Provided data Block Start

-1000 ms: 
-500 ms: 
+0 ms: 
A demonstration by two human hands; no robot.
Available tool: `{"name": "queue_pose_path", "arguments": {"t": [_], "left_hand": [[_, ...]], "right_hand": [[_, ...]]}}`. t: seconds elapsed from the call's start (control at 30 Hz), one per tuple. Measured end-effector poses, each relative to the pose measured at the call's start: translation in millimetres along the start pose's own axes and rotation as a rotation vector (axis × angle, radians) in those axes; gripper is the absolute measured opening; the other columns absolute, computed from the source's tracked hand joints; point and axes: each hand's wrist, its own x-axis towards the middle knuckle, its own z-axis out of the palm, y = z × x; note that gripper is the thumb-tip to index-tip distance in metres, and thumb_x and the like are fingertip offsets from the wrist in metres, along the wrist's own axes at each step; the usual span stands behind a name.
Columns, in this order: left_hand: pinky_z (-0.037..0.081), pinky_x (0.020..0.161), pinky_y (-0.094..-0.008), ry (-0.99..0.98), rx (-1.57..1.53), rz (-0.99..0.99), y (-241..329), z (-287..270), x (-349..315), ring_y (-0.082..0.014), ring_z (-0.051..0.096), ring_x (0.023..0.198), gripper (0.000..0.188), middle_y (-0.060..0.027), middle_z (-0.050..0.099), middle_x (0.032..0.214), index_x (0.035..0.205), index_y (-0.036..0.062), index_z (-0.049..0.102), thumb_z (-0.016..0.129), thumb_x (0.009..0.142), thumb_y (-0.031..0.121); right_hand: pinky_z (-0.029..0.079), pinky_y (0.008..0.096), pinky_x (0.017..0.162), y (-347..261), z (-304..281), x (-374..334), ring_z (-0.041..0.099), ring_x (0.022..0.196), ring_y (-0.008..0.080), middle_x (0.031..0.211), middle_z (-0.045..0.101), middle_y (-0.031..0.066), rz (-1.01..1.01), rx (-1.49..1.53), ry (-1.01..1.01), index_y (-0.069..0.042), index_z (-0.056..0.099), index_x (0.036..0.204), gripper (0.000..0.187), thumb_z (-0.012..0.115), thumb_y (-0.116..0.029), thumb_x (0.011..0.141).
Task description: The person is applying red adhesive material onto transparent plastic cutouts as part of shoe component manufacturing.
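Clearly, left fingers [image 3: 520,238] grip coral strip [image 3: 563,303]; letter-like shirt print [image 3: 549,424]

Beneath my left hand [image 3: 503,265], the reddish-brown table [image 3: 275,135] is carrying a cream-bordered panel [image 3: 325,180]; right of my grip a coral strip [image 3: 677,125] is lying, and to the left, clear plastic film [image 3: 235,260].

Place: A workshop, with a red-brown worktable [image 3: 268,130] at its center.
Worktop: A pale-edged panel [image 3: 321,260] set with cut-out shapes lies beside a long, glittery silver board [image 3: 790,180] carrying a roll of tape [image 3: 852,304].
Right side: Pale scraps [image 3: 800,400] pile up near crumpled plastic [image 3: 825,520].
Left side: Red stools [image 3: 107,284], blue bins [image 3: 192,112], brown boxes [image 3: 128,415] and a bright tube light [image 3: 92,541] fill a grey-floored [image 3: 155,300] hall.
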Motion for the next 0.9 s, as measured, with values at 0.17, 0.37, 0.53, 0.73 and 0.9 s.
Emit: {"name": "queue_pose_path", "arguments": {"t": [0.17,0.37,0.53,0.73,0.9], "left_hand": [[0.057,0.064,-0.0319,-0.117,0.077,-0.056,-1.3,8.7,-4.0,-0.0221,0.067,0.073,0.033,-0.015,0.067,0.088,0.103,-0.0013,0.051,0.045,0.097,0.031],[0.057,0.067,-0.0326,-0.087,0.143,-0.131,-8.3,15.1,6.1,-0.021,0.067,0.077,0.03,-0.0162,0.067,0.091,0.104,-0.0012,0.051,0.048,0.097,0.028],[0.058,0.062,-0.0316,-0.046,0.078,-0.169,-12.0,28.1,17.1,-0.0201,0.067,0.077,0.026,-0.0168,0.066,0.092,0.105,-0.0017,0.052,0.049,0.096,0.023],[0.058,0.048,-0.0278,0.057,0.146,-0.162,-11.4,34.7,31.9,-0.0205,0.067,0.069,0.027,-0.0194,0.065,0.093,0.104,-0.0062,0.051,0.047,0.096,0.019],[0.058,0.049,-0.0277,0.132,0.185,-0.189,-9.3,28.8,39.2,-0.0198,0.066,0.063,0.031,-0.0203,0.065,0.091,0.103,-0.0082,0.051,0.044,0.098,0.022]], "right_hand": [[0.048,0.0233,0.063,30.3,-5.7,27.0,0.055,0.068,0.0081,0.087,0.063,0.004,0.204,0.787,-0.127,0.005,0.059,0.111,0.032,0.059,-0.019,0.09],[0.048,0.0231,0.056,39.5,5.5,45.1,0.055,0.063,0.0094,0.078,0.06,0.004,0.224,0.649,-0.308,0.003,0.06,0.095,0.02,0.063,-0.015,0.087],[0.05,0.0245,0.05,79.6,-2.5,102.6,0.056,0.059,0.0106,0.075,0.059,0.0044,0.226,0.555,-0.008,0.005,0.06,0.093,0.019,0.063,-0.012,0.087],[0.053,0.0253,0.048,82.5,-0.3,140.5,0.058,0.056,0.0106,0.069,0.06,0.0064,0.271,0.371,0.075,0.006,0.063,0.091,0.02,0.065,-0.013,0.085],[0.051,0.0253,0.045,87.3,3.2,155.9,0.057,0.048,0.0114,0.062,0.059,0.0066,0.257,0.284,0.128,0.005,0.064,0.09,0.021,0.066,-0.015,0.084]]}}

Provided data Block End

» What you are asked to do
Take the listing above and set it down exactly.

» Result below
-1000 ms: 
-500 ms: 
+0 ms: 
A demonstration by two human hands; no robot.
Available tool: `{"name": "queue_pose_path", "arguments": {"t": [_], "left_hand": [[_, ...]], "right_hand": [[_, ...]]}}`. t: seconds elapsed from the call's start (control at 30 Hz), one per tuple. Measured end-effector poses, each relative to the pose measured at the call's start: translation in millimetres along the start pose's own axes and rotation as a rotation vector (axis × angle, radians) in those axes; gripper is the absolute measured opening; the other columns absolute, computed from the source's tracked hand joints; point and axes: each hand's wrist, its own x-axis towards the middle knuckle, its own z-axis out of the palm, y = z × x; note that gripper is the thumb-tip to index-tip distance in metres, and thumb_x and the like are fingertip offsets from the wrist in metres, along the wrist's own axes at each step; the usual span stands behind a name.
Columns, in this order: left_hand: pinky_z (-0.037..0.081), pinky_x (0.020..0.161), pinky_y (-0.094..-0.008), ry (-0.99..0.98), rx (-1.57..1.53), rz (-0.99..0.99), y (-241..329), z (-287..270), x (-349..315), ring_y (-0.082..0.014), ring_z (-0.051..0.096), ring_x (0.023..0.198), gripper (0.000..0.188), middle_y (-0.060..0.027), middle_z (-0.050..0.099), middle_x (0.032..0.214), index_x (0.035..0.205), index_y (-0.036..0.062), index_z (-0.049..0.102), thumb_z (-0.016..0.129), thumb_x (0.009..0.142), thumb_y (-0.031..0.121); right_hand: pinky_z (-0.029..0.079), pinky_y (0.008..0.096), pinky_x (0.017..0.162), y (-347..261), z (-304..281), x (-374..334), ring_z (-0.041..0.099), ring_x (0.022..0.196), ring_y (-0.008..0.080), middle_x (0.031..0.211), middle_z (-0.045..0.101), middle_y (-0.031..0.066), rz (-1.01..1.01), rx (-1.49..1.53), ry (-1.01..1.01), index_y (-0.069..0.042), index_z (-0.056..0.099), index_x (0.036..0.204), gripper (0.000..0.187), thumb_z (-0.012..0.115), thumb_y (-0.116..0.029), thumb_x (0.011..0.141).
Task description: The person is applying red adhesive material onto transparent plastic cutouts as part of shoe component manufacturing.
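Clearly, left fingers [image 3: 520,238] grip coral strip [image 3: 563,303]; letter-like shirt print [image 3: 549,424]

Beneath my left hand [image 3: 503,265], the reddish-brown table [image 3: 275,135] is carrying a cream-bordered panel [image 3: 325,180]; right of my grip a coral strip [image 3: 677,125] is lying, and to the left, clear plastic film [image 3: 235,260].

Place: A workshop, with a red-brown worktable [image 3: 268,130] at its center.
Worktop: A pale-edged panel [image 3: 321,260] set with cut-out shapes lies beside a long, glittery silver board [image 3: 790,180] carrying a roll of tape [image 3: 852,304].
Right side: Pale scraps [image 3: 800,400] pile up near crumpled plastic [image 3: 825,520].
Left side: Red stools [image 3: 107,284], blue bins [image 3: 192,112], brown boxes [image 3: 128,415] and a bright tube light [image 3: 92,541] fill a grey-floored [image 3: 155,300] hall.
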Motion for the next 0.9 s, as measured, with values at 0.17, 0.37, 0.53, 0.73 and 0.9 s.
Emit: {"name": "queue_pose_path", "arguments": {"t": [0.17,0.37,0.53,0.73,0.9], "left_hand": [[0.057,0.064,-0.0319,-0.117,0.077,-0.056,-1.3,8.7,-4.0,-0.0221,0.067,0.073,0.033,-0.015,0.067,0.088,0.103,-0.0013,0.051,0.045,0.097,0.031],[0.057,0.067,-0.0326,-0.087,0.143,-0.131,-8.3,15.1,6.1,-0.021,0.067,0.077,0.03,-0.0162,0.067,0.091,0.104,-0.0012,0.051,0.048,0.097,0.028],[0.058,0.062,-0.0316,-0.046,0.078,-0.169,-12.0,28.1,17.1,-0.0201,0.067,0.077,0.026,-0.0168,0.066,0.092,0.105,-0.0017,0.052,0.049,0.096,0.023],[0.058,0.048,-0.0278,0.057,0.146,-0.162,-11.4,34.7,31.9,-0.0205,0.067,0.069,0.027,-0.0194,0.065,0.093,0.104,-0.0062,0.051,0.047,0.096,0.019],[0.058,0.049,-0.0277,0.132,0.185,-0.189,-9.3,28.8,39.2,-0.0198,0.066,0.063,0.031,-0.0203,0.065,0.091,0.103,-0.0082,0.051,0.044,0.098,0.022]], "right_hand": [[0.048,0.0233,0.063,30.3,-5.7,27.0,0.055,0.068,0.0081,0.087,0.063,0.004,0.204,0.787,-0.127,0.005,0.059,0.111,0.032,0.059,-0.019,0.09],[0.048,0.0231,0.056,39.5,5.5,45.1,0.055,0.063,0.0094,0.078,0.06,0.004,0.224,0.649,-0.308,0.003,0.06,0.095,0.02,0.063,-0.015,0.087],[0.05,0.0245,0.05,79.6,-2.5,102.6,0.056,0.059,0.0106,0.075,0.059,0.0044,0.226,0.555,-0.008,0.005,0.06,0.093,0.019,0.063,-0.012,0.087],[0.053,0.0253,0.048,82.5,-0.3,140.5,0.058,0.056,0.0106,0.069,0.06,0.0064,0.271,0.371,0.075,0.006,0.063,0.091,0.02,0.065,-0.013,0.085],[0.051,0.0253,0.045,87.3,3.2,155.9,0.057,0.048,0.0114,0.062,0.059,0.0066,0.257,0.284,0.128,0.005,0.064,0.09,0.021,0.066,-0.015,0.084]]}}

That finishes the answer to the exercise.